Musk is the man behind the idea, but to convince the world that the hypothetical is a reality, Hyperloop Technologies needed a different set of men entirely. BamBrogan, with his mustache, creative choice of name (he merged names with his wife, Bambi, when they were married; she is now Bambi BamBrogan and he is Brogan BamBrogan), and tendency toward enthusiastic hugs, seems like a visionary leader.
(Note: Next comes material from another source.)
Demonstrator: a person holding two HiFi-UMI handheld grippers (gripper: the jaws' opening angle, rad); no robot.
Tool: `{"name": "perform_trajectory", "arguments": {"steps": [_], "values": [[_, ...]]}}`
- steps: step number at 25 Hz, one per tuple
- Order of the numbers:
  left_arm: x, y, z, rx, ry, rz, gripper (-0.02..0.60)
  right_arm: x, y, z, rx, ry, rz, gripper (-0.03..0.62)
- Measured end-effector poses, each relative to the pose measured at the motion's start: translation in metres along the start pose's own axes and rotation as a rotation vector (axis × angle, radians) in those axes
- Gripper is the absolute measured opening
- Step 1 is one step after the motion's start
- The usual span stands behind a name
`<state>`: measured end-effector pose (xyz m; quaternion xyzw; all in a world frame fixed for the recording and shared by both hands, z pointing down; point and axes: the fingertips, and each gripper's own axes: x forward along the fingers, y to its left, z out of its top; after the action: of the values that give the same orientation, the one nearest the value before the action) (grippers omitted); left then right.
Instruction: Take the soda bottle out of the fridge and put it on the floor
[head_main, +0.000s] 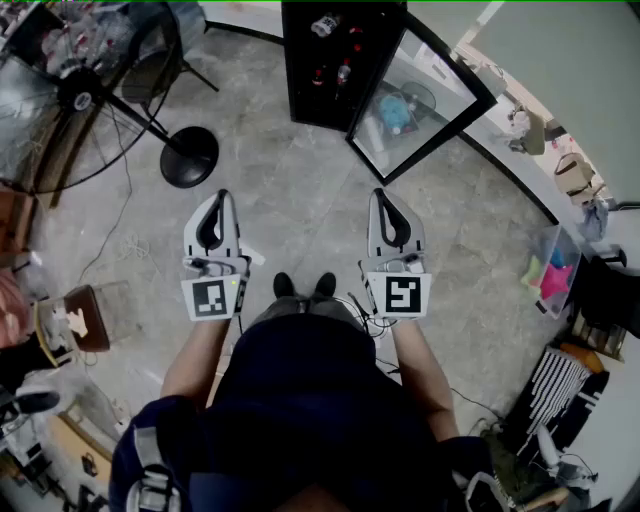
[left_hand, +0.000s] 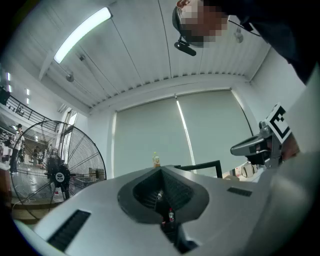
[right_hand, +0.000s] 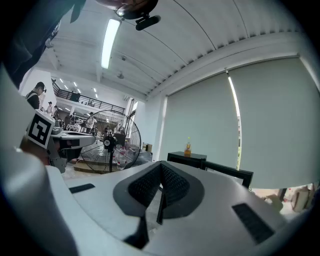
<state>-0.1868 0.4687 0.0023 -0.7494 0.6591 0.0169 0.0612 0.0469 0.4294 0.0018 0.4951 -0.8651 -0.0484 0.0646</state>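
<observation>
Grey stone floor (head_main: 290, 170) fills the frame; at top centre the soda bottle (head_main: 343, 70) stands inside the black fridge (head_main: 300, 100), whose glass door (head_main: 430, 100) is swung open. Mid-frame, the left gripper (head_main: 220, 196) and right gripper (head_main: 385, 194) point toward the fridge, well short of it, both with jaws closed together on nothing

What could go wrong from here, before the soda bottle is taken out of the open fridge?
1. The glass door stands open on the right side of the fridge; the right hand-held gripper may strike its edge on the way in.
2. The left hand-held gripper and the right one are both shut; unless opened first, they may knock over the bottles inside.
3. A lone bottle stands on top of the fridge; a bump could topple it.
</observation>
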Motion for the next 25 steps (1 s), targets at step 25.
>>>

But, while his faith in the hyperloop is convincing, he admits he lacks the business chops to sell it to foreign dignitaries and transportation executives as a realistic transit option. In fact, BamBrogan said the most difficult part of his time alone at the top was dealing with unexpected levels of interest from potential customers.
Which is exactly where Lloyd, the reason for the party, comes in. At Cisco — a company worth $129 billion, with more 70,000 employees — Lloyd built "billions of dollars in sales," according to Brogan; at Hyperloop Technologies, he plans to start building a sales team right away. Lloyd was hired because of his experience executing major infrastructure deals; his presence means Hyperloop Technologies is ready to get serious about building — and funding — this thing.
The first step, as he described it, is to make people understand the hyperloop not as one singular object, but rather — like railways or highways — a method of transit with any number of uses. To that end, Hyperloop Technologies, according to Lloyd, will soon have a catalog of products for customers to choose from, "a family of solutions or systems that actually fits the almost infinite use cases" of hyperloop technology.